A BANGLADESHI man living in Portadown and a Portuguese woman have been convicted of trying to cheat UK immigration rules after taking part in a sham marriage.
Vaskar Khan (44) appeared at Craigavon Crown Court last Friday where he was sentenced to 10 months’ imprisonment for seeking to obtain leave to remain in the UK by deception and two charges of possessing false identity cards.
His wife and co-accused, Monica Fernandez Batalha (31) received a 15-month sentence suspended for three years for assisting unlawful immigration. She has now returned to Portugal.
A sham marriage typically occurs when a non-European national marries someone from the European Economic Area, or the UK, as a means of attempting to gain long-term residency.
Acting on intelligence UK Border Agency officers arrested Khan, 44, at an address in Carleton Street in February this year. Officers also seized passports, bank cards, and two false Portuguese identity cards found during a search of the premises.
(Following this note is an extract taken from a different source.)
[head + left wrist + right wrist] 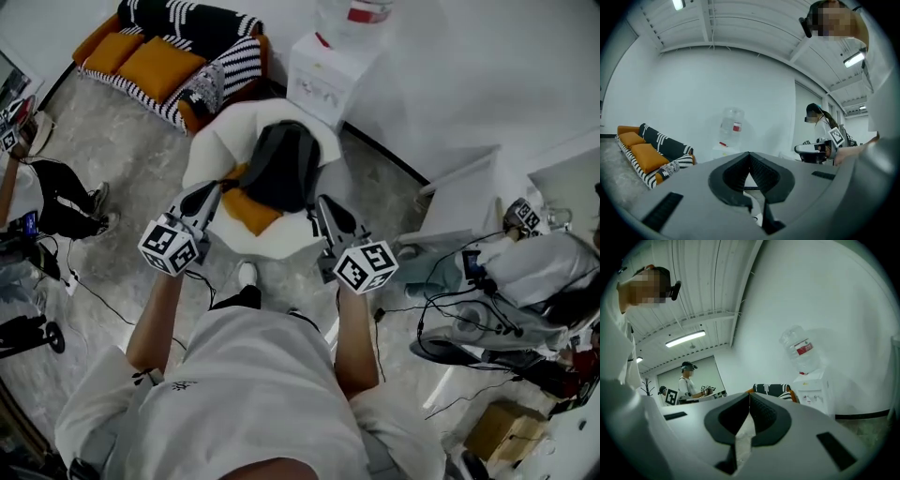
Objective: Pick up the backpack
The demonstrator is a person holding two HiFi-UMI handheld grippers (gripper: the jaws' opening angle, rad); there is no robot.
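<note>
A dark grey backpack (281, 164) lies on a white armchair (208, 150), partly over an orange cushion (251, 210). My left gripper (208, 197) hovers at the chair's left front, just left of the backpack, with its jaws shut and empty. My right gripper (323, 204) is at the chair's right front, beside the backpack's lower right corner, also shut on nothing. In the left gripper view the left gripper (749, 154) has its dark pads pressed together. The right gripper (749, 397) looks the same in the right gripper view. The backpack shows in neither gripper view.
A water dispenser (328, 70) with a bottle stands behind the chair. An orange sofa (169, 52) with striped cushions lies at the back left. A person (42, 192) sits at the left and another person (544, 267) at the right. Cables (441, 305) trail over the floor, and a cardboard box (506, 431) sits at the lower right.
</note>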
Khan and Batalha were subsequently interviewed by UK Border Agency officers on February 24 when it became clear that they did not speak a common language and could not answer questions about their relationship despite being married for over four years.
Airline tickets were also discovered that showed Batalha had only flown back to the UK from Portugal, where she lives, on February 20 just days before their interview with UK Border Agency officers.
Batalha later admitted that she had received £3,000 to marry Khan in a marriage that took place in the Republic of Ireland.
Following his sentencing, Khan was released as he had been on remand since his arrest. However, Khan was then taken into UK Border Agency detention while steps are taken to remove him from the UK.
Earl Aiken, senior criminal investigator for the UK Border Agency said, “This case shows how people are prepared to enter into a marriage with someone they barely know to help them cheat the immigration system.
“The UK Border Agency is cracking down on sham marriages and those who seek to cheat immigration laws face prosecution and conviction – even when the marriage ceremony has occurred in another country.”